不意打ちの攻撃だが、このサーモンのレベルでは到底ジーク達には勝てない。
「な?今すぐにでも攻撃してきただろ?もう消すしかないぜ。」
血の気の多いグリムは早くやり返したくてしょうがない。
ここでサーモンを消すのはいとも簡単だが、シドの言う通り本命はコイツを操っている術者。
どうしたものかと考えていると、ジークに一つの閃きが―。
「…コイツを倒そう。」
「本気か?そんなことしたら後も追えない上に、“術者に気付かれて”次のチャンスも無くなるぞ。」
「それだよ。」
ジークは自分の考えを皆に言い始めた。
「サーモンが消えれば当然術者が気付く。そうすれば少なからず魔力が乱れるはずだ。その一瞬を魔感知すりゃいい。」
「――なるほど。紅正の魔感知の高さならいけるかもしれないな。自分のサーモンが消えたら嫌でも気になるはずだ。魔力をこちらに向けてくれれば更に設けものだが。」
「いけるか?紅正。」
「任せろ!」
「じゃーアイツ消すぜ。」
待ってましたとグリムが速攻で攻撃を繰り出し、一瞬でサーモンは消え去った―。
「お前達一体何者ニャ……。」
グレーの猫は目の前の出来事に茫然としている。
突如現れた五匹の猫と一人の女の子。理由は分からないが、彼らもこのサーモンと何か因縁があるのだろうと思うグレーの猫であった。
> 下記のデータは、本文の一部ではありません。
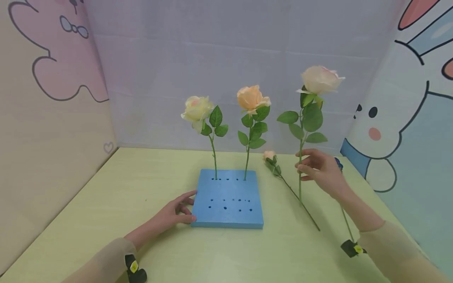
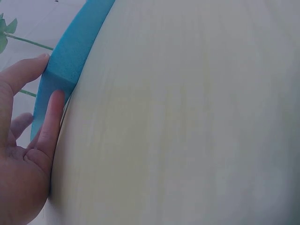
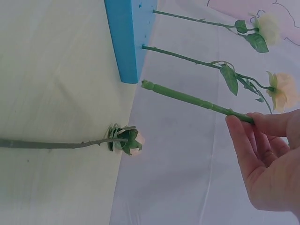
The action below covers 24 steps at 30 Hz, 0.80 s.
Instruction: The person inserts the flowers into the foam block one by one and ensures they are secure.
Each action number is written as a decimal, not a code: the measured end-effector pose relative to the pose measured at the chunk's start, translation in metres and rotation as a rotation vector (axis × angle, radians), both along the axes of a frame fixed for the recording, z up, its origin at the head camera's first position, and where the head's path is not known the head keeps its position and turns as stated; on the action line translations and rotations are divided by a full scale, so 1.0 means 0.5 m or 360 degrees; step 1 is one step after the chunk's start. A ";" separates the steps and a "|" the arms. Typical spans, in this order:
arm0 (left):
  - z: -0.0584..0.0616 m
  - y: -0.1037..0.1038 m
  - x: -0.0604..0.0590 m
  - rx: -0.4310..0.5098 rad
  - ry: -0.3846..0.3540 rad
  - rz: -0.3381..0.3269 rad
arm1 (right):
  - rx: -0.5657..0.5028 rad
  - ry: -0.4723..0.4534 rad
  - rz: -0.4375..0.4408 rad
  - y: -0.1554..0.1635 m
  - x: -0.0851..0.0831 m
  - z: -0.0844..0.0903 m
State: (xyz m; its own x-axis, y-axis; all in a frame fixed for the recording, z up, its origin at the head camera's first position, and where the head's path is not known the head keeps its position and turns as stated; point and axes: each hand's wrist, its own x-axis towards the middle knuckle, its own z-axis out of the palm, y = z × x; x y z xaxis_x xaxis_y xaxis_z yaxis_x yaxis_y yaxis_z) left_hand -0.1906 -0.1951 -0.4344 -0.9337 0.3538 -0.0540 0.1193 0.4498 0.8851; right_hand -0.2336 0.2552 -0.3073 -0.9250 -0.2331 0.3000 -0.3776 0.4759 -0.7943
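Right hand (image 1: 320,171) pinches the stem of a pale rose (image 1: 320,79), upright, right of the blue foam block (image 1: 230,200). Left hand (image 1: 175,212), fingers straight, presses the block's near-left corner; two roses stand in its far row.

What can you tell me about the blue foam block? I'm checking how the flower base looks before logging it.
The flat square blue foam block lies on the pale green table. Its top is pierced with two rows of small dark holes. Two roses stand upright in the back row: a pale yellow rose and a peach rose. The left hand rests against its near left corner, fingers touching its edge.
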 end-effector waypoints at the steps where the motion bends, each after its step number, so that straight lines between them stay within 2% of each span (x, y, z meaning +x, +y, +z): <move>1: 0.001 0.000 0.001 0.0002 0.0002 -0.0002 | -0.0004 0.0029 0.0002 -0.003 0.001 0.000; 10: 0.004 0.001 0.003 0.0007 0.0004 -0.0004 | -0.0083 0.0205 0.0054 -0.042 0.008 0.017; 16: 0.007 -0.001 0.004 0.0023 0.0023 -0.0024 | -0.0175 0.0229 0.0112 -0.086 0.015 0.021; 24: 0.004 -0.001 0.002 0.0026 0.0014 -0.0024 | -0.0287 0.0237 0.0201 -0.157 0.007 0.004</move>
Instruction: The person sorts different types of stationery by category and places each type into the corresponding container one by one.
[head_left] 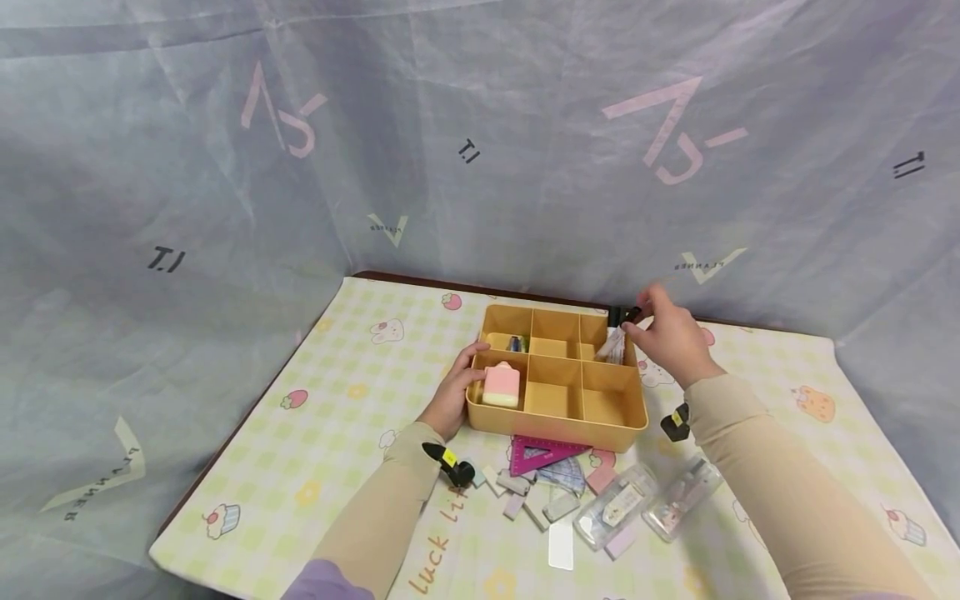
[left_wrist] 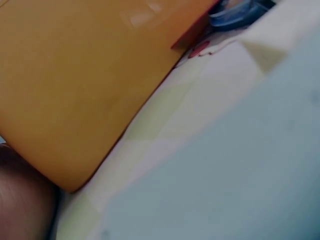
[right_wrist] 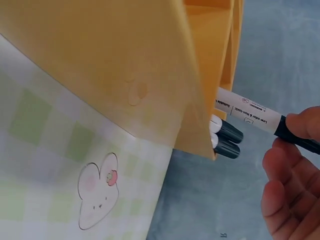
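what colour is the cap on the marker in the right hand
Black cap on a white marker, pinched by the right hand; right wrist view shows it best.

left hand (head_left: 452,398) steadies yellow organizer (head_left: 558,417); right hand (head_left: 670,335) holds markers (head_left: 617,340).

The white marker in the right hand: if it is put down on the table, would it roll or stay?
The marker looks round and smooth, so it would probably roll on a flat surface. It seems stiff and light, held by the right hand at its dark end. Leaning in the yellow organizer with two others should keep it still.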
そしてそんな風に思っていると、一匹の猫が声を上げた――。
「――いた!!こっちだ!」
紅正が魔感知で術者を捉えた。
走り出す紅正の後を皆が追う。
「俺もついて行っていいかニャ?」
グレーの猫がジークに聞く。
一瞬迷ったが、グレーの猫の真剣な眼差しに、ジークも説得された。
「…お前名前は?」
「ペル。」
「ペルか。…俺はジーク。よろしくな!」
そう言って、ジークとペルも紅正を追いかけ走って行った―。